Stored data entries:
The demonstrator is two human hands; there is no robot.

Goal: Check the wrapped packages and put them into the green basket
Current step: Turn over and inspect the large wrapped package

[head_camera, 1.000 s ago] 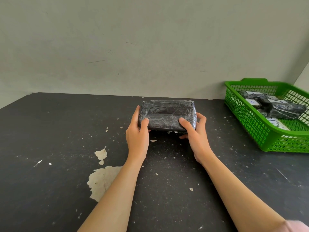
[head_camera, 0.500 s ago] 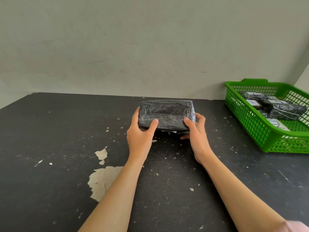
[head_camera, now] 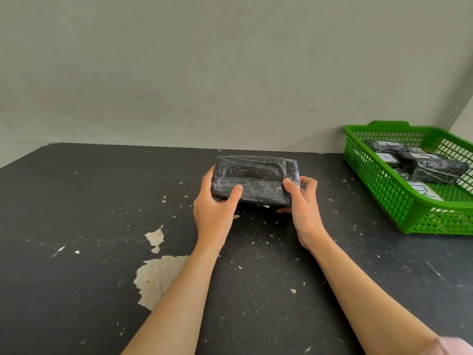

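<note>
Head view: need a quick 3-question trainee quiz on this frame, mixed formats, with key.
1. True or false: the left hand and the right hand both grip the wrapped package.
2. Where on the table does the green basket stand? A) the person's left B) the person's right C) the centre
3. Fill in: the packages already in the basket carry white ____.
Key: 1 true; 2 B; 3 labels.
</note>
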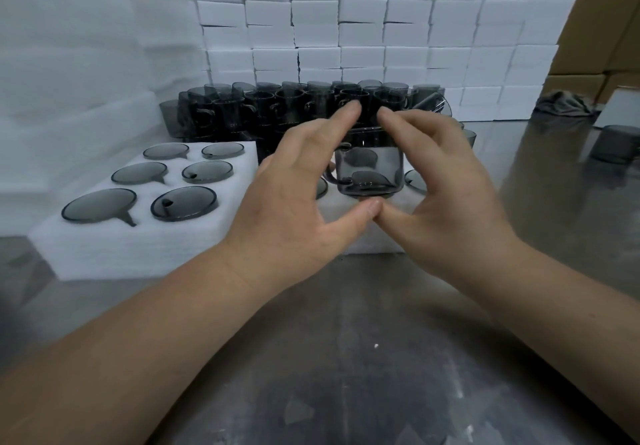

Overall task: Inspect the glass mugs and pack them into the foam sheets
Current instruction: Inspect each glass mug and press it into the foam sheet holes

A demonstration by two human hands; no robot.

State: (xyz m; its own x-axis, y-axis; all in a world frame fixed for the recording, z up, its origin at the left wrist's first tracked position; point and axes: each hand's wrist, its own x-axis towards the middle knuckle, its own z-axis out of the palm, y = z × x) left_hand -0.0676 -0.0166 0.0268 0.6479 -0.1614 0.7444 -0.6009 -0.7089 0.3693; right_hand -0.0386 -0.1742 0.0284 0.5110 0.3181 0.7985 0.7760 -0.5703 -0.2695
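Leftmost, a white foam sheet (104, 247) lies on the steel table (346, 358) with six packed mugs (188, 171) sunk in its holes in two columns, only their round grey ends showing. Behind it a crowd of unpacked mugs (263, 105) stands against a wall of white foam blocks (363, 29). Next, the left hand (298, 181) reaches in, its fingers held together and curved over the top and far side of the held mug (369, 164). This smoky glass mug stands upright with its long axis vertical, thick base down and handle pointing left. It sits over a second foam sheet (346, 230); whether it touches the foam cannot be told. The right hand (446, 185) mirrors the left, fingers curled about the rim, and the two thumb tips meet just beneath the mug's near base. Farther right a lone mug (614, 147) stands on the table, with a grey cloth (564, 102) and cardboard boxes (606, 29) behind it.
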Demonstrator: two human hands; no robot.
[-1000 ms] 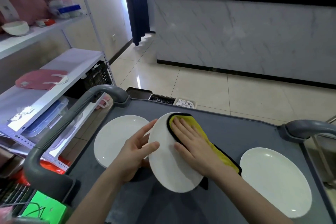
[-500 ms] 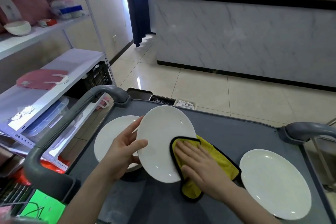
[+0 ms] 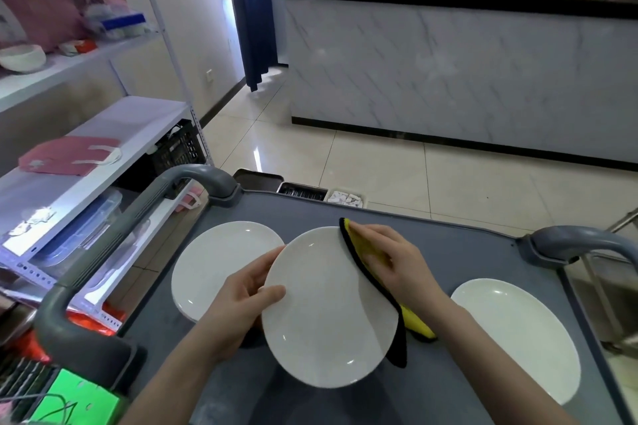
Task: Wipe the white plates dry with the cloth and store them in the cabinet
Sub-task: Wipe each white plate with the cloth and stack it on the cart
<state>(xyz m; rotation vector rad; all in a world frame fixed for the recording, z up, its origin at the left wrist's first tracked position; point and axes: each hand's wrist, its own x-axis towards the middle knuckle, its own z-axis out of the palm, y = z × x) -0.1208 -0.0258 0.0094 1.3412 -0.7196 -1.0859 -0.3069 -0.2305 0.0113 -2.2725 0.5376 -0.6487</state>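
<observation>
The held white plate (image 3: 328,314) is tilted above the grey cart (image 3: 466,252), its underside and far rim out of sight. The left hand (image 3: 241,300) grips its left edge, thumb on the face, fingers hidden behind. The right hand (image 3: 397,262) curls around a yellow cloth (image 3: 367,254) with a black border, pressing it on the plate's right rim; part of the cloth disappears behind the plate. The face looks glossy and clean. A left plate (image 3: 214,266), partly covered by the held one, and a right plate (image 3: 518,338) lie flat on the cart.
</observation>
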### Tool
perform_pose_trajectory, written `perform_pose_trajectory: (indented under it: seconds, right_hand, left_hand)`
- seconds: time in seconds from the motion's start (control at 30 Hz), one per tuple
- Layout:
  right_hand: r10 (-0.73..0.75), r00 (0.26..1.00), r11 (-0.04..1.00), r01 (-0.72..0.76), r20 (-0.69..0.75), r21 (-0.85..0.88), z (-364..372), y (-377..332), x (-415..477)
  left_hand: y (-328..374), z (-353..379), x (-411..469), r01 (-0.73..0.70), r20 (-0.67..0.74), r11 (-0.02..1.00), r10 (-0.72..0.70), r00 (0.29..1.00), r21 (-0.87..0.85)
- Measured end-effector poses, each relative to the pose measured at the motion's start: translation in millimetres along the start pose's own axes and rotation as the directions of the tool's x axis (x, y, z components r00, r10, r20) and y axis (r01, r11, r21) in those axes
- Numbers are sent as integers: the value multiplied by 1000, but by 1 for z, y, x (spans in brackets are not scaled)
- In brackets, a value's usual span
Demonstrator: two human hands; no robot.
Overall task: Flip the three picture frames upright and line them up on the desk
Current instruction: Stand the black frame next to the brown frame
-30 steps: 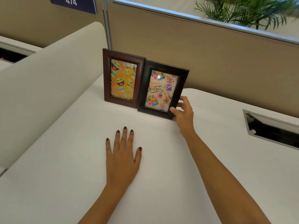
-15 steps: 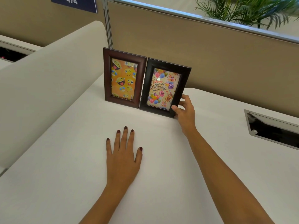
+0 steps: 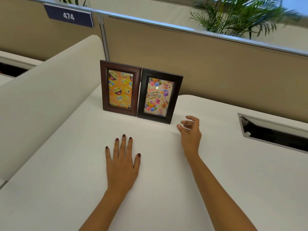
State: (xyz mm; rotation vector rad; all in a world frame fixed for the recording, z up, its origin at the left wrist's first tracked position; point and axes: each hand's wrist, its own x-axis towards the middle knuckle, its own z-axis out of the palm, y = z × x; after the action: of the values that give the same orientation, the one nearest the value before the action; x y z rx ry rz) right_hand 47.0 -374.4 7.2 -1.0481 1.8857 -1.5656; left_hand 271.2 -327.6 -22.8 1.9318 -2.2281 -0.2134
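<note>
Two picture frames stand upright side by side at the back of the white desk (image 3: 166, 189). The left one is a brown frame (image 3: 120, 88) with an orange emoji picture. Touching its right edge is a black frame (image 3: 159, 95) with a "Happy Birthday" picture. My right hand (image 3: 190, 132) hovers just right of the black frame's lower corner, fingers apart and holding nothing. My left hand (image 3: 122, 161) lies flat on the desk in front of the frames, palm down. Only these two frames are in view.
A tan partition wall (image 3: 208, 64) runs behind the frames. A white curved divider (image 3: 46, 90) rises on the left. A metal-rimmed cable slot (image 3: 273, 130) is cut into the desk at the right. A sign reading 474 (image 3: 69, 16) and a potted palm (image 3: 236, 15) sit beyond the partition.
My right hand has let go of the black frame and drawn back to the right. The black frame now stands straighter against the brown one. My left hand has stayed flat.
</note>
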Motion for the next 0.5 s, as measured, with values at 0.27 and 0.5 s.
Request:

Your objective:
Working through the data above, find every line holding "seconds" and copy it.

Response to the task:
perform_pose_trajectory, written `perform_pose_trajectory: (indented under it: seconds, right_hand, left_hand)`
- seconds: time in seconds from the motion's start (control at 30 Hz), one per tuple

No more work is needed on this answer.